Breakpad Linux/Mac symbol dumper: Share duplicate strings that arise in DWARF data.

This patch avoids allocating many copies of identical strings appearing in
debugging information. Without this patch, running dump_syms on Mozilla's
libxul.so (with 173MiB of debugging information) has a peak resident set of
around 450MiB. With this patch, the peak is around 365MiB.

a=jimblandy, r=mark


git-svn-id: http://google-breakpad.googlecode.com/svn/trunk@626 4c0a9323-5329-0410-9bdc-e9ce6186880e
This commit is contained in:
jimblandy
2010-07-17 15:14:30 +00:00
parent c5f5e0ae65
commit 786275e719
3 changed files with 62 additions and 7 deletions

View File

@@ -36,12 +36,16 @@
#include <assert.h>
#include <algorithm>
#include <set>
#include <utility>
#include "common/dwarf_line_to_module.h"
namespace google_breakpad {
using std::map;
using std::pair;
using std::set;
using std::vector;
// Data provided by a DWARF specification DIE.
@@ -83,6 +87,17 @@ typedef map<uint64, AbstractOrigin> AbstractOriginByOffset;
// Data global to the DWARF-bearing file that is private to the
// DWARF-to-Module process.
struct DwarfCUToModule::FilePrivate {
// A set of strings used in this CU. Before storing a string in one of
// our data structures, insert it into this set, and then use the string
// from the set.
//
// Because std::string uses reference counting internally, simply using
// strings from this set, even if passed by value, assigned, or held
// directly in structures and containers (map<string, ...>, for example),
// causes those strings to share a single instance of each distinct piece
// of text.
set<string> common_strings;
// A map from offsets of DIEs within the .debug_info section to
// Specifications describing those DIEs.
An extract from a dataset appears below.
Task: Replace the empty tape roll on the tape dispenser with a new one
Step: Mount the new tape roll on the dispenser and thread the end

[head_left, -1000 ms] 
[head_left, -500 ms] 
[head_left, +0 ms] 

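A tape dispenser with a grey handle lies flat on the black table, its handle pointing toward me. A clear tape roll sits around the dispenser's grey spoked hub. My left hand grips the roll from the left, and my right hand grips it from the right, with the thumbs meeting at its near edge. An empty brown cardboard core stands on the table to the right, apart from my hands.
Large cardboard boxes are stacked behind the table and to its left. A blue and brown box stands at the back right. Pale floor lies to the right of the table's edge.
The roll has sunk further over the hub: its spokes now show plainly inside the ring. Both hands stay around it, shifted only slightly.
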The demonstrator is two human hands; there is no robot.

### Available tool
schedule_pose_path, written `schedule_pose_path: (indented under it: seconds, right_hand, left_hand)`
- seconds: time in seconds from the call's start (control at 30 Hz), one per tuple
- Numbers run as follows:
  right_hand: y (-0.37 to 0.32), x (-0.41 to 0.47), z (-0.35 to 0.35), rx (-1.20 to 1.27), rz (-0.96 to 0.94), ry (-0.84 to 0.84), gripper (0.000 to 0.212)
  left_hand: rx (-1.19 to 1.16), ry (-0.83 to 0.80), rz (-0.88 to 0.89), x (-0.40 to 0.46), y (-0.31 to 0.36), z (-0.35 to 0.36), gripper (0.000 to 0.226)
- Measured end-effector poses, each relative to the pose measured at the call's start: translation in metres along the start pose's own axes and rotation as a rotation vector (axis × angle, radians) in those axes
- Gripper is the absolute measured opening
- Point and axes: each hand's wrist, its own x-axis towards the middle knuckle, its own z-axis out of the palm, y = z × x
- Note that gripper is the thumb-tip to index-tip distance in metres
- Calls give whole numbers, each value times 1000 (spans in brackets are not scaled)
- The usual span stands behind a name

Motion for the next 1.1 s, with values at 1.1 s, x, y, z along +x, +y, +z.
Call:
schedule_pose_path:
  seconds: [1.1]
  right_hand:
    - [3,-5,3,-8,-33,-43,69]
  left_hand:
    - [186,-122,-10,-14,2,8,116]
Specification references can
// cross compilation unit boundaries.
@@ -256,7 +271,17 @@ void DwarfCUToModule::GenericDIEHandler::ProcessAttributeString(
enum DwarfForm form,
const string &data) {
switch (attr) {
case dwarf2reader::DW_AT_name: name_attribute_ = data; break;
case dwarf2reader::DW_AT_name: {
// Place the name in our global set of strings, and then use the
// string from the set. Even though the assignment looks like a copy,
// all the major std::string implementations use reference counting
// internally, so the effect is to have all our data structures share
// copies of strings whenever possible.
pair<set<string>::iterator, bool> result =
cu_context_->file_context->file_private->common_strings.insert(data);
name_attribute_ = *result.first;
break;
}
default: break;
}
}